El italiano estaba en el fondo del mar, a unos 30 metros de donde debían quedar las cargas, y estaba solo. Tardó una hora en arrastrar los 300 kilos bajo el agua esos 30 putos metros. Cuando terminó, estaba completamente exhausto.

Subió a la superficie un momento y allí fue, finalmente, divisado por un centinela. Le enviaron una serie de recados de grueso calibre. De la Penne nadó hasta una boya para protegerse. Allí, para su sorpresa, estaba Bianchi. El sistema de respiración de su compañero había fallado, provocando que éste se desmayase bajo el agua. Se despertó en la superficie y nadó hasta la boya, pues no podía volver a bucear. Ambos marinos fueron hechos presos y llevados al Valiant. La Penne fue encerrado en un pañol casi encima de donde calculaba que estaban los explosivos.

Algún tiempo más tarde se oyó como un lejano trueno. Martelotta había hecho los deberes: el petrolero acababa de estallar; aunque fallaron las bombas incendiarias y el fuego no fue muy importante. En ese momento, las prioridades de La Penne cambiaron. Es extraña cosa la guerra. Resulta difícil sostener que hizo lo que hizo por salvarse él, que al fin y al cabo iba a volar con el Valiant, pues desde el primer momento sabía que iba a una misión suicida. Aporreó la puerta hasta que alguien vino y entonces solicitó ver al capitán del barco, Charles Morgan.

Una vez frente a él, se limitó a decirle:

‑Su buque va a volar por los aires en diez minutos. No quiero matar gente innecesariamente.

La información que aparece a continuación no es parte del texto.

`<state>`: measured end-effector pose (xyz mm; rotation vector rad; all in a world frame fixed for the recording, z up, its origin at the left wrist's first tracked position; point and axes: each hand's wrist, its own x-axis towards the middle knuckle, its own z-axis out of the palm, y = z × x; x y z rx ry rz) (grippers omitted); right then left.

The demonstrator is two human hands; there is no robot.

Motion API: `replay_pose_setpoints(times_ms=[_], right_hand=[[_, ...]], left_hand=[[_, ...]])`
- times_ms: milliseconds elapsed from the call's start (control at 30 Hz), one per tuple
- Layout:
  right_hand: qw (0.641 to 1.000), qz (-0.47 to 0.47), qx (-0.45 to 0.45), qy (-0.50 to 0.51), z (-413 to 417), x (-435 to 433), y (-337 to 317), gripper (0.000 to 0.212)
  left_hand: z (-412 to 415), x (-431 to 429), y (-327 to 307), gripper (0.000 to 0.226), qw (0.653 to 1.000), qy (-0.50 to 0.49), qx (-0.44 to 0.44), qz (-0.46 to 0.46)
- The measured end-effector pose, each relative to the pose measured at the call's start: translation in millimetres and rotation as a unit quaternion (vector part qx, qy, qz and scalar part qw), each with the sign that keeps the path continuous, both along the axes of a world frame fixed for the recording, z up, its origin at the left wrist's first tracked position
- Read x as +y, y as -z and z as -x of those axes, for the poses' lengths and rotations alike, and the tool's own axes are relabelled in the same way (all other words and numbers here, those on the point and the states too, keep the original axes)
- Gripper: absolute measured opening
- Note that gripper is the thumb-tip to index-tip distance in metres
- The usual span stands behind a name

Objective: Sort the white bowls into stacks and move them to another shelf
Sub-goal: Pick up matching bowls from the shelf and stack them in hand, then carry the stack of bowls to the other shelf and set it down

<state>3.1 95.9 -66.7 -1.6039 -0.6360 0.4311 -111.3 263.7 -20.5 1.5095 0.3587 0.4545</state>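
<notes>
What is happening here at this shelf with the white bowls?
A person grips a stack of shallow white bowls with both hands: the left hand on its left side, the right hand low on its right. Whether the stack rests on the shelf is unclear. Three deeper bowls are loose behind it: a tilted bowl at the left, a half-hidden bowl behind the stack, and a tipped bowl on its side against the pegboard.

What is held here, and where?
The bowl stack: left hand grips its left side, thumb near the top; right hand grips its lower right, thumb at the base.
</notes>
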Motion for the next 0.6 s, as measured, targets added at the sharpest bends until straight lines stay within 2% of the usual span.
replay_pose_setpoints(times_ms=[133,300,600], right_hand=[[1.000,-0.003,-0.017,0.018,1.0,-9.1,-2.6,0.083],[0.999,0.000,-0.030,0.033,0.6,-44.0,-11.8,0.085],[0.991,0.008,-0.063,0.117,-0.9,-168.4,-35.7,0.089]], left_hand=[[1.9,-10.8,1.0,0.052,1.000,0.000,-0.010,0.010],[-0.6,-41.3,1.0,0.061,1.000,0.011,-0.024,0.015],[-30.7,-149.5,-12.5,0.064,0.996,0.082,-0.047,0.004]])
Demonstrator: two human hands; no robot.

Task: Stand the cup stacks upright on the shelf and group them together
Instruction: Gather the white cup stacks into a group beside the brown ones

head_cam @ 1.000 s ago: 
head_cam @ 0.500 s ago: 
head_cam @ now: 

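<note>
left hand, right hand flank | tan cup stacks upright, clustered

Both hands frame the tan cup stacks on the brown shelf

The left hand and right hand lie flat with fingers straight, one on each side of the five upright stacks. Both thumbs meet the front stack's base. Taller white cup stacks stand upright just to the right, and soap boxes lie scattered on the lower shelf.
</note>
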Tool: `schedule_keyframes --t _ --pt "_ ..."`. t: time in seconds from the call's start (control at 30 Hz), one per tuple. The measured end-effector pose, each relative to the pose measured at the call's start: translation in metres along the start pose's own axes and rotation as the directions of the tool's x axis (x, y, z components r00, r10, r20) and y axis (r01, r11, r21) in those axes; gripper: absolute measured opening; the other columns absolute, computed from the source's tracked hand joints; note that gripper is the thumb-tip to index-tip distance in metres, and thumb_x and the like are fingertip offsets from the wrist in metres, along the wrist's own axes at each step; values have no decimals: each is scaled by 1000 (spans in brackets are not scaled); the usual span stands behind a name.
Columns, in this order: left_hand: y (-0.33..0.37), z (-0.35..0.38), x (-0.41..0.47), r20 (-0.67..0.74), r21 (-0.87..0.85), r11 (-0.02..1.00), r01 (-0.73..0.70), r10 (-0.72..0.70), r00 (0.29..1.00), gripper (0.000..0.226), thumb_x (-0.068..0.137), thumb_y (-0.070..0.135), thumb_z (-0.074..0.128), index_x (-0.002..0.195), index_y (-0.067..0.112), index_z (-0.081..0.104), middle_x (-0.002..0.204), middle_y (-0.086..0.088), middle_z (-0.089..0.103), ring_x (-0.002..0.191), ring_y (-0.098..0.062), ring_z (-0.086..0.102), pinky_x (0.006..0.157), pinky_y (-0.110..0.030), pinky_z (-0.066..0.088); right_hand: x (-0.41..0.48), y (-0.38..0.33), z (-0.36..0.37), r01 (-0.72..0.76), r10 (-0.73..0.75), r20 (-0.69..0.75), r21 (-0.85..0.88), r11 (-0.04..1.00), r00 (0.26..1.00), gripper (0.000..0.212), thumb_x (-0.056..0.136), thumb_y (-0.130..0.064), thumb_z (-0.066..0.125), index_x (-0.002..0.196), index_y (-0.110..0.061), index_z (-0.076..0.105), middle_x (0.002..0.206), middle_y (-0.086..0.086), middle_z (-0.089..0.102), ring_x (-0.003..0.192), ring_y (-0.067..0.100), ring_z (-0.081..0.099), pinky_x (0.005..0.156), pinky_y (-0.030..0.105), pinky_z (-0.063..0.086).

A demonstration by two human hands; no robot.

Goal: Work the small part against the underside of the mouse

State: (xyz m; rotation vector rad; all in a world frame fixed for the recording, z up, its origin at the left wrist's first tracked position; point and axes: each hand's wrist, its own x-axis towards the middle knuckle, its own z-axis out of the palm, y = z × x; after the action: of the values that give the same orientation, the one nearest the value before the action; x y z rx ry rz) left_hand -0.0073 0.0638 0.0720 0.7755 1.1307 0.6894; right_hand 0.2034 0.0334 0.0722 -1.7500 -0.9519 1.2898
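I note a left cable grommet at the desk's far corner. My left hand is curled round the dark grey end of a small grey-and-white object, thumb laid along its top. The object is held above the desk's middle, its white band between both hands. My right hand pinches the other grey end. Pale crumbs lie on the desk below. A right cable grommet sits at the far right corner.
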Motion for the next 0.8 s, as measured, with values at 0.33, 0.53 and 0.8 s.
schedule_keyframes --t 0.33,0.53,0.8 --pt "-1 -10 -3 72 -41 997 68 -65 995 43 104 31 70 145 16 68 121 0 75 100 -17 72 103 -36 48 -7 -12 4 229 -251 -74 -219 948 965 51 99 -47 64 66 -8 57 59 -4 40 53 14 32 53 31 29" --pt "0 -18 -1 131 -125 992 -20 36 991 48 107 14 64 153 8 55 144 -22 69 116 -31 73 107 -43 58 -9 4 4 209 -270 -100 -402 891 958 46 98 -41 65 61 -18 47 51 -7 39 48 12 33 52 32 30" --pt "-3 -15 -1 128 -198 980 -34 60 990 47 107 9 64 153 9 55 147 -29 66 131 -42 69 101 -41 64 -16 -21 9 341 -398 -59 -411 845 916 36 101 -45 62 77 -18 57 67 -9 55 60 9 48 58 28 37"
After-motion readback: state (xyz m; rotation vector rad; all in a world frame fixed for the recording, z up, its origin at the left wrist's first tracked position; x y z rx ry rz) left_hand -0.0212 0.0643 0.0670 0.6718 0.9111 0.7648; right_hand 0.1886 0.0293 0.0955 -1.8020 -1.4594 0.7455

Preguntado por Morgan, se negó a decirle dónde estaba colocada la carga. Si lo hubiera hecho, le habría tenido que decir que la había dejado suelta, al lado del casco, y con seguridad la reacción de Morgan habría sido sacar el barco por piernas, con lo que el objetivo que La Penne perseguía, que era destruir la nave, no se habría cumplido. Dado que no dio información sobre los explosivos, fue de nuevo encerrado en la bodega.

La explosión se produjo a las 6 de la mañana y seis minutos. De la Penne salió despedido y perdió el sentido. Cuando lo recuperó, salió por el hueco de la puerta de la bodega, donde ya no había puerta. Llegó a la cubierta. Desde allí vio cómo estallaba el Queen Elisabeth.

Lo que siguió a aquel atentado tan sorprendentemente exitoso (seis pavos contra toda una dotación de buques de guerra surtos en un puerto) fue uno de los episodios en el fondo más cachondos de la segunda guerra mundial. Tanto el Valiant como el Queen Elisabeth sufrieron gravísimos daños, especialmente el segundo, pues Marceglia había sido capaz de poner las bombas justo debajo de su sala de máquinas. Sin embargo, dado que el calado del puerto de Alejandría no es gran cosa, los barcos se hundieron, pero dejaron buena parte de sí mismos en la superficie y, lo que es más importante, razonablemente derechos.

En realidad, con aquella acción, Italia quedaba dueña total del Mediterráneo. Así lo sostuvieron muchos expertos al ver las fotos aéreas que tomaron los aviones espía. Sin embargo, el ejército italiano tenía el mismo problema que el alemán: su jefe era un listillo, y no admitía opiniones en contra. Mussolini opinó, contra el parecer de sus almirantes, que aquellos barcos no estaban descojonados, que lo estaban hasta el corvejón, sino plenamente operativos. Por esa razón, dio orden de que los barcos italianos no saliesen de sus bases, por lo que perdieron la ocasión de dominar el mar. Los dos cruceros alejandrinos tardaron cosa de un año en volver a navegar; año durante el cual, por cierto, los ingleses se dedicaron a celebrar fiestas en su cubierta y a aparentar normalidad en la misma, para que Mussolini siguiera pensando que estaban operativos.

Los seis buceadores fueron apresados. De la Penne se escapó un par de veces, pero le pillaron. Fue devuelto a Italia tras terminar la guerra en su país, en 1943. Tuvo tiempo de colaborar con los aliados, sobre todo en la retirada alemana del puerto de La Spezia.

Winston Churchill dijo una vez que la operación de Alejandría fue «un ejemplo singular de valor e ingenio». Pero fue más que eso. Luigi de la Penne salvó aquella noche muchas de las 1.700 vidas que laboraban en el Valiant, y que hubieran desaparecido de permanecer él callado. Fue condecorado por el Estado italiano en 1945. A la ceremonia de la condecoración asistió Charles Morgan, el que fuera comandante del Valiant aquella noche.

Morgan pidió permiso, que le fue concedido, para ser él quien prendiese la medalla en el pecho de quien fue su enemigo.